When I ask what he wants for his life, he answers without hesitation. “To help the community.”

That answer sits at the center of everything that followed. Emmett paints, he tells me, because it allows him to help people. Proceeds from his work now support The VisAbility Foundation, launched in September 2025, with a mission to creatively reimagine and redefine ability. The foundation is both practical and philosophical. It allows Emmett to work, earn and give back without jeopardizing essential benefits, while elevating other neurologically divergent artists.

“He only wants to give his money away,” Kathy says, smiling. “So there will always be a component where he gives back.”

This spring, around his birthday, Emmett will stage a solo show unlike any he’s done before. For the first time, original works will be offered for sale. Until now, only three paintings have ever left the family’s hands. The goal is not exclusivity, but longevity — a sustainable business.

His public journey began years ago. Emmett’s first exhibition took place in 2017, when he was 12, raising thousands of dollars for the National Association of Down Syndrome. From there, opportunities unfolded organically. His work has appeared in corporate collaborations, international settings and academic conversations around neurodiversity, expanding his audience without narrowing his purpose.

This winter, that reach continues. In February, Emmett will travel to Houston as a featured artist for ReelAbilities Houston, exhibiting at Laura Rathe Gallery and Sabine Street Studios. A portion of the proceeds will benefit The Celebration Company Foundation. He’ll also bring technology from VibrantCast, a Chicago-based art platform he works with, using QR codes and interactive tools to deepen the experience.

Earlier this year, Emmett traveled to Las Vegas to visit Terry Fator, the ventriloquist he idolized as a child. Years ago, Emmett painted an entire collection inspired by Fator’s puppets. They are friends now. “Thick as thieves,” Kathy says.

As we talk, Kathy tells Emmett how proud she is. Emmett listens, then smiles. “You are the most wonderful mom I ever had.”

She laughs, then tells him he has a rare ability to bring people together. That he paints without ego. That he teaches acceptance simply by being himself.

One of Emmett’s lessons, she says, is about emotion. He invents words for feelings. Frustration is “squinto.” During the isolation of COVID, he painted through that feeling and titled the work “Squintotistic.”
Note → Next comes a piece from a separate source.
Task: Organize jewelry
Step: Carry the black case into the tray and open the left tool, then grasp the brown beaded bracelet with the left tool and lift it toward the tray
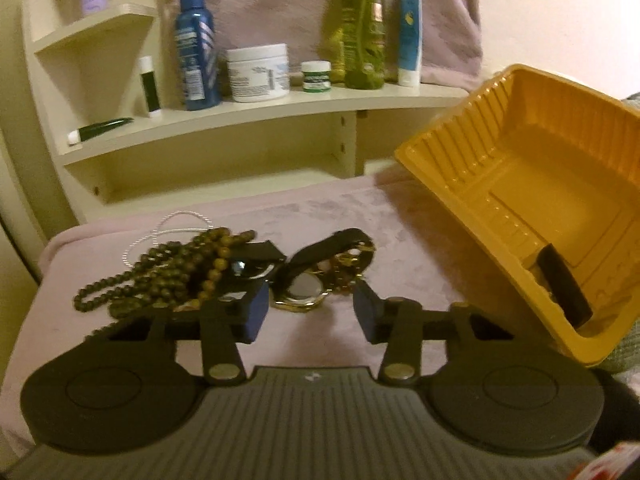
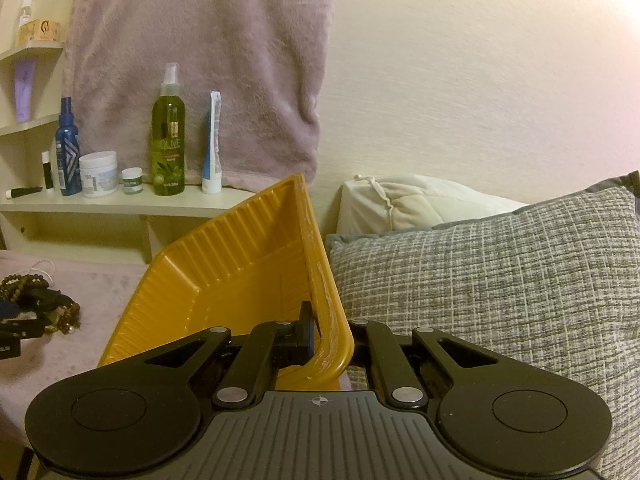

When New York City comes up — where they will attend the National Down Syndrome Society gala in March — Emmett leaps up and moonwalks across the room. They saw “MJ the Musical” three times, he tells me. He loves musicals. He loves cities. He loves people.

I ask who his favorite artist is.

“Jackson Pollock is the most fantastic artist,” he says, grinning.

It tracks. Pollock’s work was about movement, freedom, instinct. About trusting the line.

Kathy points out the single transverse palmar crease on Emmett’s hand, a line that helped doctors identify his Down syndrome days after he was born. She traced it with her finger and told him someday they would make a documentary about his life.

“It’s going to be called ‘It Starts With a Line,’” she says.

In Emmett’s world, the line keeps moving outward. Across canvases. Across rooms. Across communities.

Yes, everything’s possible!

“Painting arrived fully formed, a language he could speak without friction.”

“He paints without ego. He teaches acceptance simply by being himself, bringing people together through emotion, movement and generosity.”